Note

The following implementations and documentation, closely follows the lecture notes from Cornell University, by Marcos Lopez de Prado: Codependence (Presentation Slides).

Correlation-Based Metrics¶

Note

Underlying Literature

The following sources elaborate extensively on the topic:

Codependence (Presentation Slides) by Marcos Lopez de Prado.
Measuring and testing dependence by correlation of distances by Székely, G.J., Rizzo, M.L. and Bakirov, N.K.
Introducing the discussion paper by Székely and Rizzo by Michael A. Newton.
Building Diversified Portfolios that Outperform Out-of-Sample by Marcos Lopez de Prado.
Kullback-Leibler distance as a measure of the information filtered from multivariate data. by Tumminello, M., Lillo, F. and Mantegna, R.N.

Distance Correlation¶

Distance correlation can capture not only linear association but also non-linear variable dependencies which Pearson correlation can not. It was introduced in 2005 by Gábor J. Szekely and is described in the work “Measuring and testing independence by correlation of distances”. It is calculated as:

\[\rho_{dist}[X, Y] = \frac{dCov[X, Y]}{\sqrt{dCov[X, X]dCov[Y,Y}}\]

Where \(dCov[X, Y]\) can be interpreted as the average Hadamard product of the doubly-centered Euclidean distance matrices of \(X, Y\). (Cornell lecture slides, p.7)

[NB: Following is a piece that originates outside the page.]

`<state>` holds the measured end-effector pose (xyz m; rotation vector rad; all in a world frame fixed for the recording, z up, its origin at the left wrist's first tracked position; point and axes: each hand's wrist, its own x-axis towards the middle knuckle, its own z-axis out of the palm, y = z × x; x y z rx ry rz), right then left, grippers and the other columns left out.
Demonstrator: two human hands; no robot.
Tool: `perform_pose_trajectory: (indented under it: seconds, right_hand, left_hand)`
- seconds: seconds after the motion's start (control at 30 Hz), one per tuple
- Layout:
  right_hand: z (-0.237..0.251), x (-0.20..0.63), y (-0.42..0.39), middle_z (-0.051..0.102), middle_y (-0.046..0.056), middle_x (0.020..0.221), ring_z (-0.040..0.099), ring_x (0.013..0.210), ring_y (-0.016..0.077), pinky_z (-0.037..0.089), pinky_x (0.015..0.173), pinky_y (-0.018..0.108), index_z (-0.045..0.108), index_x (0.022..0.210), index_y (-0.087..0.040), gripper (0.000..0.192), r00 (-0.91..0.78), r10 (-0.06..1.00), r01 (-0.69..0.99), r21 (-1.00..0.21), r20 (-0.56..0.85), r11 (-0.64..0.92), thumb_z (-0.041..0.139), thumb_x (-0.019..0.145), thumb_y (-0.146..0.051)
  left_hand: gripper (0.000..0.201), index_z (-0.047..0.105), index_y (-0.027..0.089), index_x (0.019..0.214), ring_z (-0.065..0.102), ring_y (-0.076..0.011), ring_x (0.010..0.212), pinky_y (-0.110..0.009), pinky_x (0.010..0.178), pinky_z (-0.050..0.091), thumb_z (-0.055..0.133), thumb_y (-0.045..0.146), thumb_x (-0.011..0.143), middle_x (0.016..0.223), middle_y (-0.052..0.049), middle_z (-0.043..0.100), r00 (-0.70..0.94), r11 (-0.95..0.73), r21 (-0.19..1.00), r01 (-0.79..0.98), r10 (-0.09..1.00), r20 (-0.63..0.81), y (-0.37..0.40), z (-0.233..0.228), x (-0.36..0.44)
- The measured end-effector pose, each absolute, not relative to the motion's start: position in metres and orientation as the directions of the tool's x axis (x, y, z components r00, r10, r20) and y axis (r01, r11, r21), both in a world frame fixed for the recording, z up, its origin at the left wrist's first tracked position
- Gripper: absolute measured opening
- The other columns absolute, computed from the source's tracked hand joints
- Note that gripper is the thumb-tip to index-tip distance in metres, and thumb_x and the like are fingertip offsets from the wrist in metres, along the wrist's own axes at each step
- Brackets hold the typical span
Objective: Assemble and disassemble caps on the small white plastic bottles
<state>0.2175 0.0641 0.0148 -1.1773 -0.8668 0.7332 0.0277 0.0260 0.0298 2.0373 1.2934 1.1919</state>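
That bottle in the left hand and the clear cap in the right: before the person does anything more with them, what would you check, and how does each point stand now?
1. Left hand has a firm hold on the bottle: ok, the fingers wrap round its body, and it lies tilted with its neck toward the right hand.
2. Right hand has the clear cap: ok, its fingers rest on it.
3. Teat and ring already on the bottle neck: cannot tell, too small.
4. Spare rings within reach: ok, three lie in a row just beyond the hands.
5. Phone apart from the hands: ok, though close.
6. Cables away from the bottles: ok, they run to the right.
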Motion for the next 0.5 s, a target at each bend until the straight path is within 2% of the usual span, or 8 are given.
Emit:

Values of distance correlation fall in the range:

\[0 \leq \rho_{dist}[X, Y] \leq 1\]

Distance correlation is equal to zero if and only if the two variables are independent (in contrast to Pearson correlation that can be zero even if the variables are dependant).

\[\rho_{dist}[X, Y] = 0 \Leftrightarrow X \perp Y\]

As shown in the figure below, distance correlation captures the nonlinear relationship.

The numbers in the first line are Pearson correlation values and the values in the second line are Distance correlation values. This figure is from “Introducing the discussion paper by Székely and Rizzo” by Michale A. Newton. It provides a great overview for readers.

Implementation¶

Standard Angular Distance¶

Angular distance is a slight modification of the Pearson correlation coefficient which satisfies all distance metric conditions. This measure is known as the angular distance because when we use covariance as an inner product, we can interpret correlation as \(cos\theta\).

A proof that angular distance is a true metric can be found in the work by Lopez de Prado Building Diversified Portfolios that Outperform Out-of-Sample:

“Angular distance is a linear multiple of the Euclidean distance between the vectors \(\{X, Y\}\) after z-standardization, hence it inherits the true-metric properties of the Euclidean distance.”

According to Lopez de Prado:

“The [standard angular distance] metric deems more distant two random variables with negative correlation than two random variables with positive correlation”.

“This property makes sense in many applications. For example, we may wish to build a long-only portfolio, where holdings in negative-correlated securities can only offset risk, and therefore should be treated as different for diversification purposes”.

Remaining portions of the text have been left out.